The highest levels of borrowing occurred just prior to the peak, as investors scrambled to gather cash to invest in the hope of making a killing, completely unaware of what is unfolding, and with no trading plan. Bitcoin fell by more than 50 per cent from December to February.

The reality is that when a bubble bursts prices fall to between 50 and 90 per cent from the highest price. If an investment falls below 50 per cent the probability of a further fall to between 75 and 90 per cent significantly increases.

The worst thing you can do if you got caught up in the craze is to assume that a ‘buy and hold’ strategy works, when history indicates otherwise.


What do we expect in the stock market?


Following the sell-off that resulted in the XAO trading down to just below 6,000 points, which I previously mentioned was likely to provide support, we’ve seen a recovery across global markets. The All Ordinaries Index closed back above 6,000 points for the week.

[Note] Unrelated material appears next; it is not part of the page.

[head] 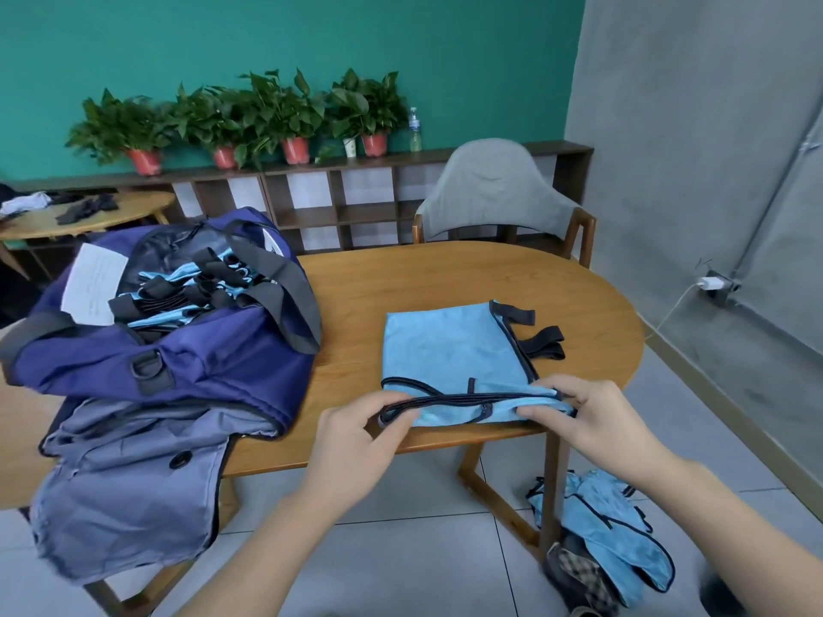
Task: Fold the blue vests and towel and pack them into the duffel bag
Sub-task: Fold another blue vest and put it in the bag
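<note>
Blue mesh fills the near half of a wooden tabletop (445, 278) as a person works on one vest (450, 349), spread flat with its black straps trailing off the right side. The left hand (356, 434) pinches the black-trimmed near edge between thumb and fingers, while the right hand (579, 416) has its fingers curled over the bunched right corner of that same edge; both grips are closed on the fabric and hold nothing else. To the left, the navy duffel bag (169, 349) sits open with folded vests (187, 291) already packed inside, and a grey garment (129, 492) hangs off the table edge beneath it. More blue vests (619, 527) lie in a heap on the floor beside the table leg. The risk from here appears to be an uneven fold: the thin, slippery mesh could slide from a light pinch, and the loose straps could snag or stick out of the bundle.
</note>
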### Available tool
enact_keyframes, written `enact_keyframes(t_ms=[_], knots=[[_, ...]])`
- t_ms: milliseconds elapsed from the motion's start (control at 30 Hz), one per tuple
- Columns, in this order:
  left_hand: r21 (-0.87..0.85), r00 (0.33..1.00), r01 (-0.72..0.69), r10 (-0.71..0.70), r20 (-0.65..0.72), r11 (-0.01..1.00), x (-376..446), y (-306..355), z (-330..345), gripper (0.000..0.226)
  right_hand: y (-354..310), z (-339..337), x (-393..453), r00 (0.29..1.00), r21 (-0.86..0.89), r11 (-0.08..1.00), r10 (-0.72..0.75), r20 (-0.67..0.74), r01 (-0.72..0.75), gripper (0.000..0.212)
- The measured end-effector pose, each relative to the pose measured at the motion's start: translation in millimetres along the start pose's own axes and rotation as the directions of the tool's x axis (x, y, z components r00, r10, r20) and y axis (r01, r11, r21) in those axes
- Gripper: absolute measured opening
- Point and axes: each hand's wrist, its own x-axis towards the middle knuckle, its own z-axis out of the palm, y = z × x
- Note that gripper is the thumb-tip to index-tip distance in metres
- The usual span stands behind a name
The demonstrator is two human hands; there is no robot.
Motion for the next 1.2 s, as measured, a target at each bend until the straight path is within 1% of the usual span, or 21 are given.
enact_keyframes(t_ms=[67, 167, 233, 300, 333, 367, 433, 533, 567, 600, 667, 700, 767, 833, 900, 1033, 1067, 1133, 1200], knots=[[-0.09, 0.999, 0.023, -0.027, -0.04, 0.996, 4.4, 8.7, 0.7, 0.01, -9.8, -5.9, 4.5, 0.999, 0.093, 0.996, 0.017, -0.038, -0.013, 0.017], [-0.16, 0.994, 0.033, -0.049, -0.096, 0.987, 12.9, 17.8, 0.9, 0.015, -17.2, -11.7, 13.9, 0.997, 0.184, 0.983, 0.026, -0.074, -0.012, 0.012], [-0.186, 0.99, 0.026, -0.05, -0.13, 0.982, 22.9, 19.0, 2.0, 0.015, -17.2, -12.9, 23.6, 0.994, 0.222, 0.975, 0.043, -0.099, -0.02, 0.006], [-0.184, 0.987, 0.037, -0.065, -0.145, 0.982, 36.0, 19.0, 4.2, 0.015, -15.3, -12.1, 38.0, 0.99, 0.227, 0.974, 0.055, -0.129, -0.025, 0.013], [-0.174, 0.986, 0.05, -0.076, -0.148, 0.983, 43.8, 17.9, 5.7, 0.01, -13.4, -11.4, 46.7, 0.988, 0.219, 0.975, 0.064, -0.14, -0.033, 0.013], [-0.157, 0.985, 0.063, -0.087, -0.152, 0.986, 52.4, 16.5, 7.4, 0.009, -11.5, -10.6, 56.6, 0.986, 0.209, 0.977, 0.075, -0.149, -0.043, 0.014], [-0.114, 0.984, 0.088, -0.104, -0.145, 0.99, 71.6, 12.3, 10.9, 0.016, -5.7, -9.0, 77.3, 0.982, 0.189, 0.979, 0.109, -0.151, -0.08, 0.015], [-0.037, 0.985, 0.125, -0.129, -0.114, 0.991, 101.6, -1.2, 16.6, 0.017, 6.1, -5.3, 106.9, 0.982, 0.129, 0.981, 0.157, -0.109, -0.143, 0.01], [0.001, 0.985, 0.141, -0.14, -0.104, 0.99, 110.8, -7.3, 19.0, 0.017, 11.3, -3.2, 115.7, 0.981, 0.075, 0.984, 0.168, -0.098, -0.161, 0.008], [0.042, 0.983, 0.159, -0.155, -0.095, 0.986, 118.8, -12.7, 21.4, 0.017, 17.3, -0.7, 123.9, 0.979, -0.005, 0.983, 0.183, -0.088, -0.184, 0.012], [0.122, 0.979, 0.196, -0.188, -0.073, 0.973, 130.6, -24.2, 27.3, 0.02, 27.9, 4.7, 136.2, 0.975, -0.155, 0.962, 0.217, -0.057, -0.223, 0.03], [0.161, 0.977, 0.214, -0.208, -0.053, 0.963, 134.7, -30.3, 30.3, 0.021, 34.0, 7.7, 140.9, 0.972, -0.203, 0.951, 0.233, -0.03, -0.235, 0.033], [0.212, 0.965, 0.259, -0.263, -0.009, 0.942, 139.5, -42.3, 35.5, 0.022, 43.9, 13.5, 147.0, 0.966, -0.262, 0.934, 0.259, 0.021, -0.244, 0.031], [0.245, 0.947, 0.306, -0.321, 0.022, 0.92, 141.1, -51.3, 39.1, 0.023, 49.7, 18.0, 151.4, 0.959, -0.297, 0.921, 0.28, 0.05, -0.254, 0.027], [0.259, 0.936, 0.336, -0.351, 0.01, 0.905, 142.2, -55.7, 41.1, 0.024, 49.8, 19.5, 155.2, 0.955, -0.32, 0.91, 0.293, 0.047, -0.263, 0.019], [0.258, 0.94, 0.334, -0.339, -0.028, 0.907, 142.6, -55.4, 45.1, 0.025, 48.9, 22.6, 159.5, 0.949, -0.314, 0.907, 0.312, 0.051, -0.282, 0.031], [0.285, 0.94, 0.335, -0.339, -0.035, 0.898, 142.0, -53.8, 45.7, 0.026, 48.9, 22.6, 159.7, 0.946, -0.315, 0.904, 0.321, 0.05, -0.29, 0.033], [0.415, 0.94, 0.324, -0.339, -0.04, 0.85, 140.7, -48.3, 45.4, 0.031, 48.2, 23.0, 160.1, 0.941, -0.334, 0.893, 0.335, 0.046, -0.302, 0.033], [0.524, 0.959, 0.25, -0.281, -0.021, 0.814, 139.5, -47.4, 44.9, 0.039, 45.2, 23.0, 159.7, 0.937, -0.353, 0.883, 0.346, 0.046, -0.309, 0.024]])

While the market appears to be making a recovery, it’s important to clear non-performing stocks from your portfolio to make way for companies that are more likely to make better gains in 2018.

Australian companies move into reporting season now and some brokers are calling it ‘confession season’. If you study the market and have ‘the knowledge’, this comment is likely to make you smile, driving the message for the most important and fundamental investment of them all – investing in knowledge in yourself first.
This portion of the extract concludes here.